◆ Brief
Skipping all images, output the listing word for word.

********

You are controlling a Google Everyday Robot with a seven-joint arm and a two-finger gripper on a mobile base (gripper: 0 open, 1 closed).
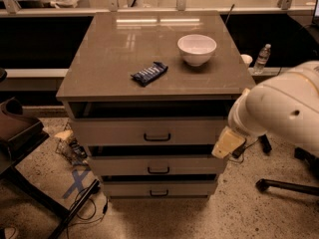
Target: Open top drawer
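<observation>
The top drawer (pixel 129 131) is the uppermost of three pale grey drawers in the cabinet, with a small dark bar handle (pixel 157 137) at its centre. A dark gap shows between its front and the brown countertop (pixel 114 59). My gripper (pixel 227 143) shows as a cream-coloured tip below the big white arm (pixel 284 108), at the cabinet's right edge, level with the gap between the top and middle drawers. It is well right of the handle and holds nothing that I can see.
A white bowl (pixel 197 49) and a blue snack packet (pixel 149 73) sit on the countertop. The middle drawer (pixel 158 166) and bottom drawer (pixel 159 188) lie below. A water bottle (pixel 262 59) stands behind right. A chair base (pixel 286 185) is right, a dark stand (pixel 20 133) and cables (pixel 84 203) left.
</observation>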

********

◆ Answer for the task
You are controlling a Google Everyday Robot with a seven-joint arm and a two-finger gripper on a mobile base (gripper: 0 open, 1 closed).
Target: Open top drawer
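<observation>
The top drawer (pixel 129 131) is the uppermost of three pale grey drawers in the cabinet, with a small dark bar handle (pixel 157 137) at its centre. A dark gap shows between its front and the brown countertop (pixel 114 59). My gripper (pixel 227 143) shows as a cream-coloured tip below the big white arm (pixel 284 108), at the cabinet's right edge, level with the gap between the top and middle drawers. It is well right of the handle and holds nothing that I can see.
A white bowl (pixel 197 49) and a blue snack packet (pixel 149 73) sit on the countertop. The middle drawer (pixel 158 166) and bottom drawer (pixel 159 188) lie below. A water bottle (pixel 262 59) stands behind right. A chair base (pixel 286 185) is right, a dark stand (pixel 20 133) and cables (pixel 84 203) left.
</observation>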

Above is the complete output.